(Entries taken from a collection)
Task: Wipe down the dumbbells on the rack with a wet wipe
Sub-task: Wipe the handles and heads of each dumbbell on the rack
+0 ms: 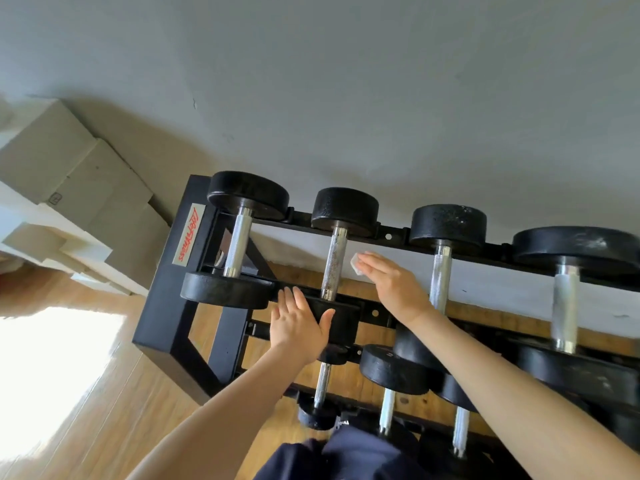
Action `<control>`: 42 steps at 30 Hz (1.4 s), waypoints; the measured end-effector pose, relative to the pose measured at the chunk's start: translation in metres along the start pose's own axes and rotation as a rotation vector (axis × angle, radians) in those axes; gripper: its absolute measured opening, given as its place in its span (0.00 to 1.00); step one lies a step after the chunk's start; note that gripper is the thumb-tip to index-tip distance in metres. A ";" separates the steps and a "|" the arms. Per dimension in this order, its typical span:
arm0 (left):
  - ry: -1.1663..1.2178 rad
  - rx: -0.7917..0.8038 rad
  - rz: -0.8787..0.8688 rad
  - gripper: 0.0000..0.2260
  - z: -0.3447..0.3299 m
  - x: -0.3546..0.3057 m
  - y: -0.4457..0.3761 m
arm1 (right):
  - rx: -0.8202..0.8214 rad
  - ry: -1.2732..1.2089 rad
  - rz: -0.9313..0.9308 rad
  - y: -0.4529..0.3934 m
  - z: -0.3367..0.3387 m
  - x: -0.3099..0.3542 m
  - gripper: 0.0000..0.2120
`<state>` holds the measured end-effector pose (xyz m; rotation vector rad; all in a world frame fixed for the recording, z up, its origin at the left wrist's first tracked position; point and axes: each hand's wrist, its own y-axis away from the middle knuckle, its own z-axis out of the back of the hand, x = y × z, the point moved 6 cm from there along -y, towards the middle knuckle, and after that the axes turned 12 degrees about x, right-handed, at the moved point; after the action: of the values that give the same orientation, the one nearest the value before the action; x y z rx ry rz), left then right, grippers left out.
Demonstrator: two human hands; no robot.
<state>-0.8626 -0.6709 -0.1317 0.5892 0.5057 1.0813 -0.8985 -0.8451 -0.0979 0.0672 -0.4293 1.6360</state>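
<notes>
On the top rail of the rack (166, 299), second from the left, sits the dumbbell (334, 261) being cleaned: cast iron, heavy and rigid, best left seated. Its pitted handle will snag the wet wipe (356, 263), which is limp and light. The right hand (391, 289), at three o'clock of the handle, carries it under straight fingers. The left hand (298, 323), fingers flat, presses the near head at six o'clock.

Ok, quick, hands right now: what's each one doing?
Left hand: open, fingers straight, palm flat on the near weight of the second dumbbell.
Right hand: fingers straight, wet wipe under the fingertips, beside that dumbbell's handle.
</notes>
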 end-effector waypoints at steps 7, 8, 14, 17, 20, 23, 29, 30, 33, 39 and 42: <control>-0.125 -0.176 -0.179 0.34 0.024 -0.025 0.027 | 0.022 0.093 -0.115 0.046 0.030 0.010 0.26; -0.139 -0.202 -0.219 0.34 0.028 -0.033 0.031 | 0.023 0.103 -0.131 0.051 0.034 0.010 0.27; -0.225 -0.267 -0.334 0.33 0.033 -0.077 0.050 | -0.013 0.102 -0.262 0.081 0.059 0.001 0.25; -0.268 -0.257 -0.365 0.34 0.034 -0.099 0.056 | -0.033 0.095 -0.280 0.088 0.076 -0.010 0.24; -0.301 -0.247 -0.399 0.34 0.040 -0.123 0.058 | -0.083 0.087 -0.298 0.091 0.095 -0.021 0.26; -0.337 -0.249 -0.408 0.35 0.049 -0.154 0.053 | -0.134 0.106 -0.303 0.093 0.110 -0.041 0.27; -0.292 -0.251 -0.380 0.36 0.059 -0.212 0.031 | -0.201 0.060 -0.361 0.095 0.127 -0.095 0.30; -0.289 -0.247 -0.363 0.36 0.060 -0.219 0.026 | -0.191 0.038 -0.364 0.092 0.128 -0.104 0.30; -0.271 -0.241 -0.325 0.37 0.065 -0.229 0.013 | -0.142 -0.035 -0.362 0.072 0.131 -0.121 0.26; -0.268 -0.197 -0.285 0.38 0.072 -0.226 -0.014 | -0.060 -0.078 -0.349 0.036 0.111 -0.134 0.21; -0.285 -0.159 -0.314 0.38 0.072 -0.224 -0.029 | 0.116 -0.042 -0.347 0.022 0.088 -0.129 0.24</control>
<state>-0.8839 -0.9003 -0.0766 0.4939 0.2496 0.7165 -0.9229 -0.9960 -0.0600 0.2501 -0.3335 1.3174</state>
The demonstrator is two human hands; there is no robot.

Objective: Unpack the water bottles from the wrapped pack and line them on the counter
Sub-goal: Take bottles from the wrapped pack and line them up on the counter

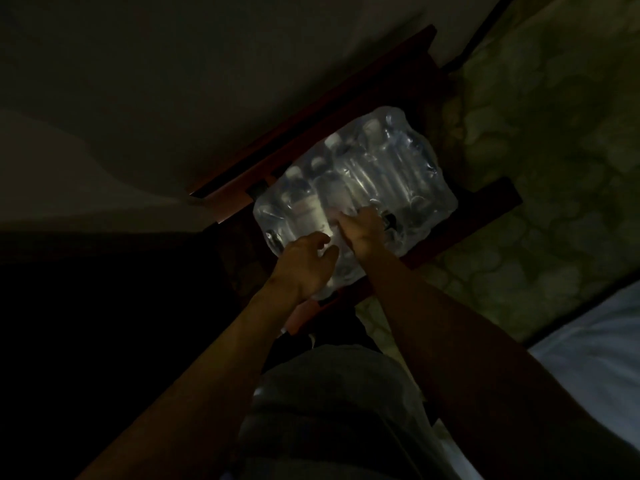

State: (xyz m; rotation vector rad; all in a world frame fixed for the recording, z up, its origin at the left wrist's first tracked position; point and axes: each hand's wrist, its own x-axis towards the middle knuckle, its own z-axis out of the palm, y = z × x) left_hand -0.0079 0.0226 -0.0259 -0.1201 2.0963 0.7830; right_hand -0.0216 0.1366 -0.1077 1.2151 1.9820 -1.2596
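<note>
A pack of several clear water bottles in shiny plastic wrap (388, 168) lies on its side on a dark wooden chair (349, 98). Both hands work at the pack's near end. My left hand (304, 265) has its fingers curled around the wrap at the near corner. My right hand (362, 225) digs its fingertips into the plastic film near the pack's middle, where a small dark tear shows beside it. The scene is very dim, so finer details of the bottles are hard to make out.
A pale wall (138, 81) rises behind the chair. A patterned floor (554, 168) spreads to the right. A white cloth surface (595, 358) sits at the lower right. My grey trousers (332, 410) fill the bottom middle. The left side lies in deep shadow.
</note>
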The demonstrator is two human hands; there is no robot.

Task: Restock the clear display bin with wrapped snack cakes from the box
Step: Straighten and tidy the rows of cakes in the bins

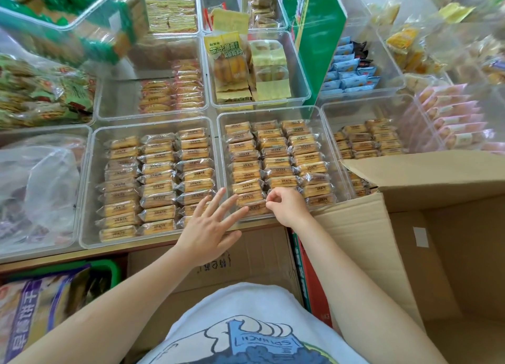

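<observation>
**Presently: Both Hands at the Near Edge of the Clear Display Bin**

The clear display bin [322,112] is a rectangular tub of transparent rigid plastic with rounded corners and a thin raised rim. It sits on the desk [82,254] directly ahead of the person, between a matching bin on the left [90,134] and another on the right [328,109]. Its contents are wrapped snack cakes [276,155]: small oblong golden-brown blocks, each sealed in glossy, crinkled clear film with a dark printed band. They stand in three columns, packed edge to edge from the far wall to the near wall.

The left hand [210,227] is flat and relaxed, fingers straight and spread, holding nothing. Its fingertips [240,212] lie over the near rim where the two front bins meet.

The right hand [287,205] is at the near end of the middle column. Its grip is closed: thumb and curled forefinger pinch the film edge of the nearest cake [257,209] in the front row.

The box [410,227] is plain brown corrugated cardboard with matte walls. It stands open just right of the person, its flaps folded outward, one flap overlapping the near corner of the right-hand bin. A small white label [420,236] is stuck to an inner wall. Its contents cannot be seen.

Further bins behind hold other wrapped snacks in yellow, blue and pink film.
</observation>
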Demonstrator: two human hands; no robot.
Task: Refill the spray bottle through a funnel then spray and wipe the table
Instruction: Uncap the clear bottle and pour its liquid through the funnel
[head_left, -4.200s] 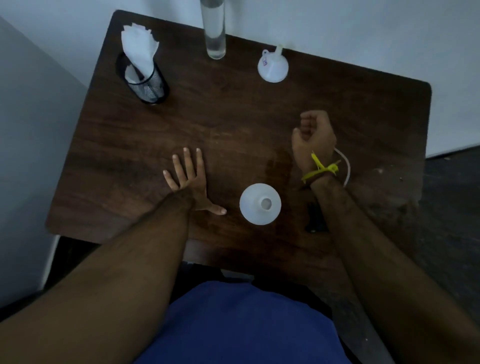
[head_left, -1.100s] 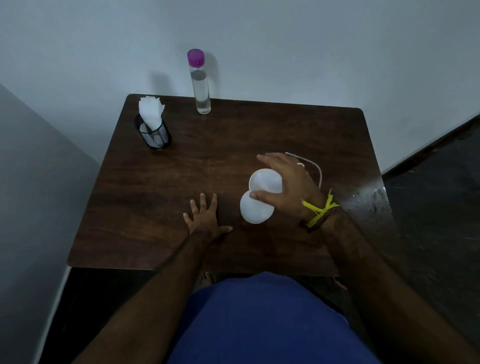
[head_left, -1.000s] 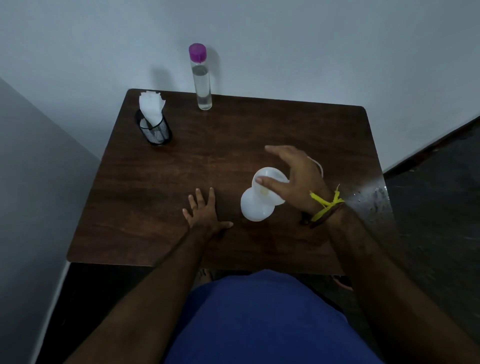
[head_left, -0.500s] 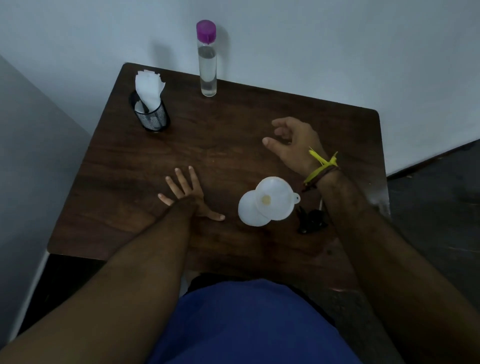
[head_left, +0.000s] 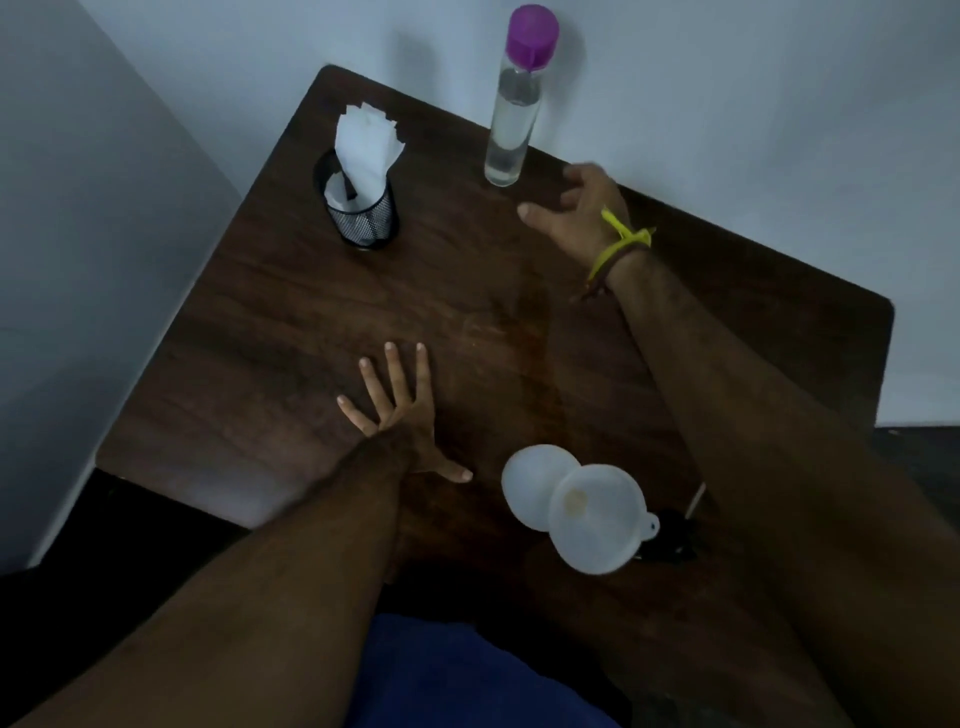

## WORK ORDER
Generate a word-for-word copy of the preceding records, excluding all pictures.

## RESPONSE TO THIS TASK
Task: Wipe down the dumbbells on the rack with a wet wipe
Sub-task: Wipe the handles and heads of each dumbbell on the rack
+0 ms: 
Action `<control>`: 42 steps at 30 Hz (1.4 s), waypoints; the measured end-effector pose, relative to the pose measured at the chunk's start: translation in metres along the start pose's own axes and rotation as a rotation vector (axis × angle, radians) in those axes; gripper: its absolute measured opening, given as its place in its span (0.00 to 1.00); step one lies a step after the chunk's start; note that gripper is the thumb-tip to index-tip distance in metres. A ";" separates the steps and a "|" the arms. Per dimension in this order, its typical span:
arm0 (left):
  - ry: -1.1663..1.2178 rad
  - rx: -0.7917..0.8038 rad
  - rz: -0.8787..0.8688 rad
  - gripper: 0.0000..0.2260
  - z: -0.3447..0.3299 m
  - x: -0.3546..0.3057 m
  - y: -0.4457..0.3761 m
arm1 (right):
  - rx: -0.8202..0.8214 rad
  - ry: -1.2732..1.2089 rad
  - rz: -0.9313..0.9308 rad
  - y: -0.4529..0.3934 m
  - z: -0.3367..0.3387 m
  - x: -0.3099..0.3542 m
  - gripper: 0.0000..0.2120
`<state>` holds the measured end-effector pose (xyz m; rotation vector rad; all in a world frame fixed for the recording, z up, its origin at the left wrist's first tracked position; point and axes: each hand's wrist, its own y-axis away from the middle knuckle, its own z-axis out of the back of the hand, x = y × z, the point moved 6 cm from there along -y, towards the middle knuckle, and after that the axes turned 12 degrees about x, right-handed, at the moved point; after the action: of the values that give the same orientation, the one nearest the value before the action; x y z rx ry rz), left then right, grippers left out.
Demonstrator: two human hands; no robot.
<state>-0.8626 -0.6709 -0.1317 0.5892 0.5057 1.0813 -0.8985 -0.8451 -0.0979 0.0672 -0.4293 1.6360</state>
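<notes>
On the top rail of the rack (166, 299), second from the left, sits the dumbbell (334, 261) being cleaned: cast iron, heavy and rigid, best left seated. Its pitted handle will snag the wet wipe (356, 263), which is limp and light. The right hand (391, 289), at three o'clock of the handle, carries it under straight fingers. The left hand (298, 323), fingers flat, presses the near head at six o'clock.

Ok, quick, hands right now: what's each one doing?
Left hand: open, fingers straight, palm flat on the near weight of the second dumbbell.
Right hand: fingers straight, wet wipe under the fingertips, beside that dumbbell's handle.
</notes>
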 end-effector waypoints at steps 7, 8, 14, 17, 20, 23, 29, 30, 33, 39 and 42: <control>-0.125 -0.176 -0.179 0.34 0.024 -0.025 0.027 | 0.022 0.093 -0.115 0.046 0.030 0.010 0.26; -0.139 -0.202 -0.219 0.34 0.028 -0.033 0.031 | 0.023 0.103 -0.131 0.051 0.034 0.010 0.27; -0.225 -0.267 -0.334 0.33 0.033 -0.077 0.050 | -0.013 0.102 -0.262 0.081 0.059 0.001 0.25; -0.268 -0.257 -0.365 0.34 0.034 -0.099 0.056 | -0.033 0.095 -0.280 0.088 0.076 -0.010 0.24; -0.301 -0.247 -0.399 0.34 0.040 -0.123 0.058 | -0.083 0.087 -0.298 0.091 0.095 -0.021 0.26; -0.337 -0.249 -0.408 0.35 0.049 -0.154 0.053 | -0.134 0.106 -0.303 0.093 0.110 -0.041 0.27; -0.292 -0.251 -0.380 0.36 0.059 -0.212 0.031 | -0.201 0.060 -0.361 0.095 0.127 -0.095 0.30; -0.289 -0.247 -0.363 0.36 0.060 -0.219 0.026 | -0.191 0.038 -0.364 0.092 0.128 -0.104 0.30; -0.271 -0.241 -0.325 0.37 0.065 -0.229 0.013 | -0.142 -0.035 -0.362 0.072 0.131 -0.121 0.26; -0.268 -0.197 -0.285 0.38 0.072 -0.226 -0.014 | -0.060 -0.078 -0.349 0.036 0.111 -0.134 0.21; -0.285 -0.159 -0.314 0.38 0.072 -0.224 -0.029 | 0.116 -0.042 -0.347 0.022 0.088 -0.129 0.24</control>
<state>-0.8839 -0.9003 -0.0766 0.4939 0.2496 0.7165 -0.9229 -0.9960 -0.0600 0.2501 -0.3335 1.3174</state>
The demonstrator is two human hands; there is no robot.

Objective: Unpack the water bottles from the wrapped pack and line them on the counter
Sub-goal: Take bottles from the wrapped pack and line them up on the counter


State: (xyz m; rotation vector rad; all in a world frame fixed for the recording, z up, its origin at the left wrist's first tracked position; point and axes: each hand's wrist, its own x-axis towards the middle knuckle, its own z-axis out of the palm, y = z × x) left_hand -0.0079 0.0226 -0.0259 -0.1201 2.0963 0.7830; right_hand -0.0216 0.1366 -0.1077 1.2151 1.9820 -1.2596
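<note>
A pack of several clear water bottles in shiny plastic wrap (388, 168) lies on its side on a dark wooden chair (349, 98). Both hands work at the pack's near end. My left hand (304, 265) has its fingers curled around the wrap at the near corner. My right hand (362, 225) digs its fingertips into the plastic film near the pack's middle, where a small dark tear shows beside it. The scene is very dim, so finer details of the bottles are hard to make out.
A pale wall (138, 81) rises behind the chair. A patterned floor (554, 168) spreads to the right. A white cloth surface (595, 358) sits at the lower right. My grey trousers (332, 410) fill the bottom middle. The left side lies in deep shadow.
</note>
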The demonstrator is two human hands; there is no robot.

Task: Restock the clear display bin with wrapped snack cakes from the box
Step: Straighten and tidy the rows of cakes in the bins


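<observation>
**Presently: Both Hands at the Near Edge of the Clear Display Bin**

The clear display bin [322,112] is a rectangular tub of transparent rigid plastic with rounded corners and a thin raised rim. It sits on the desk [82,254] directly ahead of the person, between a matching bin on the left [90,134] and another on the right [328,109]. Its contents are wrapped snack cakes [276,155]: small oblong golden-brown blocks, each sealed in glossy, crinkled clear film with a dark printed band. They stand in three columns, packed edge to edge from the far wall to the near wall.

The left hand [210,227] is flat and relaxed, fingers straight and spread, holding nothing. Its fingertips [240,212] lie over the near rim where the two front bins meet.

The right hand [287,205] is at the near end of the middle column. Its grip is closed: thumb and curled forefinger pinch the film edge of the nearest cake [257,209] in the front row.

The box [410,227] is plain brown corrugated cardboard with matte walls. It stands open just right of the person, its flaps folded outward, one flap overlapping the near corner of the right-hand bin. A small white label [420,236] is stuck to an inner wall. Its contents cannot be seen.

Further bins behind hold other wrapped snacks in yellow, blue and pink film.
</observation>
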Demonstrator: two human hands; no robot.
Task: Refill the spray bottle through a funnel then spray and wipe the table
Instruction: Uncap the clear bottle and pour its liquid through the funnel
[head_left, -4.200s] 
[head_left, -1.100s] 
[head_left, -1.000s] 
[head_left, -0.500s] 
[head_left, +0.000s] 

That concludes the output.